You'll eat roadkill - you's a sinner.

scott
Yo. Why I gotta give my first wife a damn thing?!? Alimony?!? Sounds like a recent, liberal, load of shit to me.
In Episode 17 @ 1:06:22, Scott saw The Light...

Exodus 21:7:

If he takes another wife to himself, he shall not diminish the food, clothing, or marital rights of the first wife.

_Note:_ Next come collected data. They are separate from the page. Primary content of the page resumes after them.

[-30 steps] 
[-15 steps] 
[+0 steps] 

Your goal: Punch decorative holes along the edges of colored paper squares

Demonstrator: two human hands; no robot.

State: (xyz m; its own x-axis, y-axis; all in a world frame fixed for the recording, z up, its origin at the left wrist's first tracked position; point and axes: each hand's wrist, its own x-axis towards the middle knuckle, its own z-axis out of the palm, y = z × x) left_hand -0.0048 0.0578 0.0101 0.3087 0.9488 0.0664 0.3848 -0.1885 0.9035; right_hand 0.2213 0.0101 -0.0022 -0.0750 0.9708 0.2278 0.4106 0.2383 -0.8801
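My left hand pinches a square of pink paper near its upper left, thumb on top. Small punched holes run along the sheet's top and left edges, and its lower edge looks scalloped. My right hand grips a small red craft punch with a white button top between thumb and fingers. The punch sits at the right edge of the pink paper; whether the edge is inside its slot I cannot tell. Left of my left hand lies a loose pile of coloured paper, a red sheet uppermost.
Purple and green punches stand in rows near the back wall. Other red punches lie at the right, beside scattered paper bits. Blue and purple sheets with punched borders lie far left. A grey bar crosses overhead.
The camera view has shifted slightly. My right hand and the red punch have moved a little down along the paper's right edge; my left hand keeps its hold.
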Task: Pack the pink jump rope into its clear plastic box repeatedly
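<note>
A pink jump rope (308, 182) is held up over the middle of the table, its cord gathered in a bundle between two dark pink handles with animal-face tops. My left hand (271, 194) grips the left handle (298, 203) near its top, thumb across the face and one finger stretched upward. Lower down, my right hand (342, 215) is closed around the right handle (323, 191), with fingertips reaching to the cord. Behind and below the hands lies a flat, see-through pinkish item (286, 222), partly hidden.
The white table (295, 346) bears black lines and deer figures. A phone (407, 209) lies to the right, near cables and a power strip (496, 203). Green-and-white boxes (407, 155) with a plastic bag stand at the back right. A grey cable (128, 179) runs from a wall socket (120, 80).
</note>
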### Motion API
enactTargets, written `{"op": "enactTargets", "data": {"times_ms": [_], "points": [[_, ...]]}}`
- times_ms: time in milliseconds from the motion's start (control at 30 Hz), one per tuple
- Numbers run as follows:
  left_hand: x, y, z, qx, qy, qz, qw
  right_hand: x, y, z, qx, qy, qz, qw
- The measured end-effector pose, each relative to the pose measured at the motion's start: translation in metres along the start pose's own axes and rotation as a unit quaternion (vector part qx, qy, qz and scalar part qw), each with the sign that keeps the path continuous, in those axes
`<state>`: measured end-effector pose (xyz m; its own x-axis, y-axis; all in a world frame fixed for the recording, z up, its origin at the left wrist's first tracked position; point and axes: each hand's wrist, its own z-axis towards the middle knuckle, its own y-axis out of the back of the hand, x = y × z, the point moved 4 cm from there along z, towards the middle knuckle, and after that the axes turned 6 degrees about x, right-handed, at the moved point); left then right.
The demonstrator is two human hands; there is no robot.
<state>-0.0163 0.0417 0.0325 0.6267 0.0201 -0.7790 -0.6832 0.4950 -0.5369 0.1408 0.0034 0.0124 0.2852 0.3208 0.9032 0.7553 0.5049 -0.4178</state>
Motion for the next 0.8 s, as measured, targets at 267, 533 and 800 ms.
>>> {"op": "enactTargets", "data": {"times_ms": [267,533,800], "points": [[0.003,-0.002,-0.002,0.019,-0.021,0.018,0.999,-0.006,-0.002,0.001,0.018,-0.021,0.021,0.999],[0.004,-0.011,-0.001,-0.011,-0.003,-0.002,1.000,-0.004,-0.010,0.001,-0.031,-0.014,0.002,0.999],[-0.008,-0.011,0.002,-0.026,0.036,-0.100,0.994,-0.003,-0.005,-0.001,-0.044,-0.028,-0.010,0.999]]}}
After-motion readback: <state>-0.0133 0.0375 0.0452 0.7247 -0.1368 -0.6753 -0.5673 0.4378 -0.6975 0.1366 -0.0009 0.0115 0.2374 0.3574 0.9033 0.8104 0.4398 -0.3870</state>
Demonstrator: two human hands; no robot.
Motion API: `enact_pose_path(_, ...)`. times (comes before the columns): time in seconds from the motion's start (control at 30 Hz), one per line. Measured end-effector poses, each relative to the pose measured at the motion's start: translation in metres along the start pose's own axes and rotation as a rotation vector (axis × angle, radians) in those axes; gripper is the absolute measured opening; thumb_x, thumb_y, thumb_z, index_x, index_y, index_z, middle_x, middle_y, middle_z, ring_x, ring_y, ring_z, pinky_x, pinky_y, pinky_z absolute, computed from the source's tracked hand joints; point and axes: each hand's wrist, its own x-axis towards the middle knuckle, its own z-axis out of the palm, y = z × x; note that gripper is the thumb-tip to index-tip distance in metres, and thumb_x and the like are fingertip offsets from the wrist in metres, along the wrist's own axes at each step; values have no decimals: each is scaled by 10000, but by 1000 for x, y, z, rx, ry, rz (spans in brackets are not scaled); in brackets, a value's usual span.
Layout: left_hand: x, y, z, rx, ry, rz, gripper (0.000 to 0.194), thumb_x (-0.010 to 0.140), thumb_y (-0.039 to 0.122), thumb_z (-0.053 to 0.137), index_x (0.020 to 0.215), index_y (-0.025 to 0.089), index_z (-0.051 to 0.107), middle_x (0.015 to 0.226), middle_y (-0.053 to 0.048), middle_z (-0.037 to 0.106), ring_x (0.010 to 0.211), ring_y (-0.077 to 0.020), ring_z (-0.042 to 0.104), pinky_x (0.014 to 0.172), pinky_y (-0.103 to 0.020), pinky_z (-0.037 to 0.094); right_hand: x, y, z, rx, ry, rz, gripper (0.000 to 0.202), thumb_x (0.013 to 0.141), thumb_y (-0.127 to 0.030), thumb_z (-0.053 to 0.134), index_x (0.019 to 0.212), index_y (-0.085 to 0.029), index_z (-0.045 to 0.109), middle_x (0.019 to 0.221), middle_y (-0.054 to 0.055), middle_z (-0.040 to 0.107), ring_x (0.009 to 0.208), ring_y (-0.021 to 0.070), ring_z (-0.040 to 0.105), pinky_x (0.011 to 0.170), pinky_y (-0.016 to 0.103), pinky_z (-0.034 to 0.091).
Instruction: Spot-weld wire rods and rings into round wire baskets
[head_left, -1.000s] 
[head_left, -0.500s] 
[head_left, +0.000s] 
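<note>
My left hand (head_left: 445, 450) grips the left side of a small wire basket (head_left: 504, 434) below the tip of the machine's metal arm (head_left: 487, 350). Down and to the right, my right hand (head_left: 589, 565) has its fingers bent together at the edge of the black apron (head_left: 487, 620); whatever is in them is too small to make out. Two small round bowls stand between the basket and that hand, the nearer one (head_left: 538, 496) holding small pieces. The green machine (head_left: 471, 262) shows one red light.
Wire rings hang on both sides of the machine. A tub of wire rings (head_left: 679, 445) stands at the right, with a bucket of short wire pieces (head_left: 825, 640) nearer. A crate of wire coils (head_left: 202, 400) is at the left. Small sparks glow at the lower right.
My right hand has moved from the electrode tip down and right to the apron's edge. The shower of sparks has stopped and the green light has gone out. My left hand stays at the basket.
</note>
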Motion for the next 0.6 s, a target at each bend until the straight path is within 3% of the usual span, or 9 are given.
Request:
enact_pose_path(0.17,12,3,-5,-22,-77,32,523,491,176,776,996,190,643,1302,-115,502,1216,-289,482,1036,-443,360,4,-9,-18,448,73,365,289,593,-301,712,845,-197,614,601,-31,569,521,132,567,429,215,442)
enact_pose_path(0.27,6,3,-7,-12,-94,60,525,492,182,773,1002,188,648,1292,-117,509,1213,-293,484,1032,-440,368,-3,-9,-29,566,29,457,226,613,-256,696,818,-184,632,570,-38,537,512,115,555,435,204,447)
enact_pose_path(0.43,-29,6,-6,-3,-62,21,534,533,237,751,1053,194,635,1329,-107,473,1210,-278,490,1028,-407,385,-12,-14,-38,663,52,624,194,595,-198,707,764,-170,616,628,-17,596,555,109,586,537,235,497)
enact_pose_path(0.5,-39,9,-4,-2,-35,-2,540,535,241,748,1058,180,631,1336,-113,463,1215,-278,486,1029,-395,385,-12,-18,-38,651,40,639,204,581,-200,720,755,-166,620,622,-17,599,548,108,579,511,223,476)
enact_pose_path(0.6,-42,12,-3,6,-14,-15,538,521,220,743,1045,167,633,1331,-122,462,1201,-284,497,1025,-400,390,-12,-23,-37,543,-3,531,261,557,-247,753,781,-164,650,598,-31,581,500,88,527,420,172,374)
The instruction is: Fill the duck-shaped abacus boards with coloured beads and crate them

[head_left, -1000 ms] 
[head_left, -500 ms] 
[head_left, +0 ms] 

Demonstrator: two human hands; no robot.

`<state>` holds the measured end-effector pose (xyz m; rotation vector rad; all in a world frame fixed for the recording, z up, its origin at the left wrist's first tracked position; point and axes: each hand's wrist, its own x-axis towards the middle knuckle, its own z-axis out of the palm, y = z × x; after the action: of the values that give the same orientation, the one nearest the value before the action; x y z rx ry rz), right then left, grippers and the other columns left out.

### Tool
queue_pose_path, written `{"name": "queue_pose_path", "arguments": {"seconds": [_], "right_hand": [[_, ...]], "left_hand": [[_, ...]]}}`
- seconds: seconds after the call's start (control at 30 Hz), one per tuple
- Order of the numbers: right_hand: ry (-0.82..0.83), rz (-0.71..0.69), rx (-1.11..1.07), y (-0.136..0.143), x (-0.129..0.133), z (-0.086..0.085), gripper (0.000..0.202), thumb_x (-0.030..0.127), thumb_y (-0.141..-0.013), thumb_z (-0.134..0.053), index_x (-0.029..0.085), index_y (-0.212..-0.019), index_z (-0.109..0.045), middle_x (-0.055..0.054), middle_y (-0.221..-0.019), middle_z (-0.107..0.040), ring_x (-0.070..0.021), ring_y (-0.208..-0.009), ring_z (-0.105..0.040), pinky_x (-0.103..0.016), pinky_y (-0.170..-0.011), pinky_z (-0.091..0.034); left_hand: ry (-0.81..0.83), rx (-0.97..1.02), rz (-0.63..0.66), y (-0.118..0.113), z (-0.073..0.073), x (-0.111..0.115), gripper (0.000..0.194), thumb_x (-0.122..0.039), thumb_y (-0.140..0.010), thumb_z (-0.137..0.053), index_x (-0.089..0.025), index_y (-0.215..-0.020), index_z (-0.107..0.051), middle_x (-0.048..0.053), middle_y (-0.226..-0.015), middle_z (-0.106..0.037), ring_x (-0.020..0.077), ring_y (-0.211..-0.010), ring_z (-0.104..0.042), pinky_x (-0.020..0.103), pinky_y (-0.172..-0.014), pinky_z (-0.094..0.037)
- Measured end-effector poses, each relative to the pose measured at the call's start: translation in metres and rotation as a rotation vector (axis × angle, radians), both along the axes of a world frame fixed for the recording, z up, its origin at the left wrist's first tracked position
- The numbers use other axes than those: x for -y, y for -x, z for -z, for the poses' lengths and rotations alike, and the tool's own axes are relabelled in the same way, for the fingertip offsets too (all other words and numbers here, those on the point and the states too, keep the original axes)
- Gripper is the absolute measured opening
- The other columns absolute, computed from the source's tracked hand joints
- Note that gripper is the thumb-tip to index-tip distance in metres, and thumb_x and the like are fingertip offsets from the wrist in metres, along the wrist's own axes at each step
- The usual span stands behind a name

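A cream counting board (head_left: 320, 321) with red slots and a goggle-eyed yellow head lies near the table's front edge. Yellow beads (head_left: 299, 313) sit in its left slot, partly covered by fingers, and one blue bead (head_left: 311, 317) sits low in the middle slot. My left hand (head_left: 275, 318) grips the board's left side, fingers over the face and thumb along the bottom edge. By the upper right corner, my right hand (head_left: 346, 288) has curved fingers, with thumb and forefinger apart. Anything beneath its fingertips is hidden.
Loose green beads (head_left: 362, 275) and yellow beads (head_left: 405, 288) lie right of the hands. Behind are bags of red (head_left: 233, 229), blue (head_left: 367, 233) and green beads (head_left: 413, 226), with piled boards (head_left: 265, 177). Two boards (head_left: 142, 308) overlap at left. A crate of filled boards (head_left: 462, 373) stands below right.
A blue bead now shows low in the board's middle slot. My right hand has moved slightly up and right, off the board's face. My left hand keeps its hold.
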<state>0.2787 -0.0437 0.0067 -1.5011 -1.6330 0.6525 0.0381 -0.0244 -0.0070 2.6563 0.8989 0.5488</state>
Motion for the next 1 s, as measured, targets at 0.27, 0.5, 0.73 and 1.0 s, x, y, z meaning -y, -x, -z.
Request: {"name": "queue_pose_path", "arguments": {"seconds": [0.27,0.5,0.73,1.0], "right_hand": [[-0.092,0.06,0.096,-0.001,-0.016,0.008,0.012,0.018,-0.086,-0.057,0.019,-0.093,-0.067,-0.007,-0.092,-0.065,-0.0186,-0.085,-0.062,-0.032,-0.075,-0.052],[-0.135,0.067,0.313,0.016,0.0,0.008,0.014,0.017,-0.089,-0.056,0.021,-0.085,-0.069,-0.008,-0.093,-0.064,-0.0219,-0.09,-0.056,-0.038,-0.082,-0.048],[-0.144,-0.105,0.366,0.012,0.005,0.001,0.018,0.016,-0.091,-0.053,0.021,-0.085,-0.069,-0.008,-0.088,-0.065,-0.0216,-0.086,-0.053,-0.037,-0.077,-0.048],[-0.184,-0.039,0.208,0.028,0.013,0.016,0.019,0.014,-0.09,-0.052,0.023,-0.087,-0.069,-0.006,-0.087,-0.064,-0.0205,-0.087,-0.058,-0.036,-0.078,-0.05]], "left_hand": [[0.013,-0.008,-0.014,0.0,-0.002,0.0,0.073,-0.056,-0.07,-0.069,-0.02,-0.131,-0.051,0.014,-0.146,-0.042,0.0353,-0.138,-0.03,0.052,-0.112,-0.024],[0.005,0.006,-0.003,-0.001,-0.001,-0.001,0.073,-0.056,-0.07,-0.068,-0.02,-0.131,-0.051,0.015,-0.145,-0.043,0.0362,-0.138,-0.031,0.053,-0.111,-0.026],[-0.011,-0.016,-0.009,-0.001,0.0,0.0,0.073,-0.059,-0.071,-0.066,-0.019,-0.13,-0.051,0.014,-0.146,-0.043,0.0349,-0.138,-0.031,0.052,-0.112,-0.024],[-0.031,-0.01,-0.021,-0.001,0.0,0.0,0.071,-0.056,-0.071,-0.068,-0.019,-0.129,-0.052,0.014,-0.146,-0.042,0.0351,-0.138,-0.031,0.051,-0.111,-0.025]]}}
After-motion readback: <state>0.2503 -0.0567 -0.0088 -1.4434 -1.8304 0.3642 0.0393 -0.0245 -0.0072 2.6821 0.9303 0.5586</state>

See also: Code of Hammurabi (1754 BCE), Code of Justinian (6th Century, CE), et.al.)

platypus
Rusty ponders whether there was a brig or not on Noah's ark.
In Episode 17 @ 1:13:01, Scott saw The Light...

:

They probably had no rules on the ark - how do you think the platypus exists?

scott
...Cause it's all about money, ain't a damn thing funny You got to have a con in this land of milk and honey... What is this land Grandmaster Flash & The Furious Five are talking about?!?
In Episode 12 @ , Scott saw The Light...

Exodus 3:8:

...and I have come down to deliver them from the Egyptians and to bring them up out of that land to a good and spacious land, to a land flowing with milk and honey...

scott
Never gave the company Fruit of the Loom a second thought. And then, some many years ago, I pondered the name and thought it was a clever way to describe the product of a device used to weave cloth and tapestry. And then, some many years after that, on the evening of 2/6/2022, I discovered it was a play on a Bible verse! Very PUNny, indeed!
In Episode 7 @ , Scott saw The Light...

Genesis 30:2:

Jacob: Am I in the place of God, who has withheld from you the fruit of the womb?

scott
Jacob's Ladder? Isn't that the emergency exit ladder at the Bergen Street subway station in Brooklyn?
In Episode 6 @ , Scott saw The Light...

Genesis 28:12:

And he (Jacob) dreamed that there was a ladder set up on the earth, the top of it reaching to heaven; and the angels of God were ascending and descending on it.

scott
Seven-Year itch? Yea, that's that rash that flares up on me once in a while.
In Episode 6 @ , Scott saw The Light...

Genesis 29:18:

Jacob: I will serve you seven years for your younger daughter Rachel. So Jacob served seven years for Rachel. (He ended up getting bamboozled after 7 years and had to serve another 7...all for some strange.)

scott
Humping stuff? (Trudge around with stuff, NOT knowing stuff or coming into stuff.)
In Episode 5 @ , Scott saw The Light...

Not really specified in the Bible, but this is OBVIOUSLY a thing:

People had to move stuff. Camels were the vehicles of the day. You put stuff on your camel to move it. Camels have humps. You're "humping" you're stuff around. BAM!

scott
Ashes to ashes, dust to dust is some cool shit someone came up with to say at a funeral.
In Episode 4 @ , Scott saw The Light...

Genesis 2:7:

then the Lord God formed man from the dust of the ground (a man of dust from the ground)

scott
Am I my brother's keeper? Chant famously authored by drug Kingpin Nino Brown during a staff meeting.
In Episode 4 @ , Scott saw The Light...

Genesis 4:9:

Then the Lord said to Cain, Where is your brother Abel? He said, I do not know; am I my brother's keeper?

scott
Who knows where cum comes from? (The WORD...not the substance or act of...)
In Episode 4 @ , Scott saw The Light...

Genesis:

Multiple mentions of intercourse using the term come. i.e: He came into her., Went into me., Go into him., Come into that., Come into Ze/Zir..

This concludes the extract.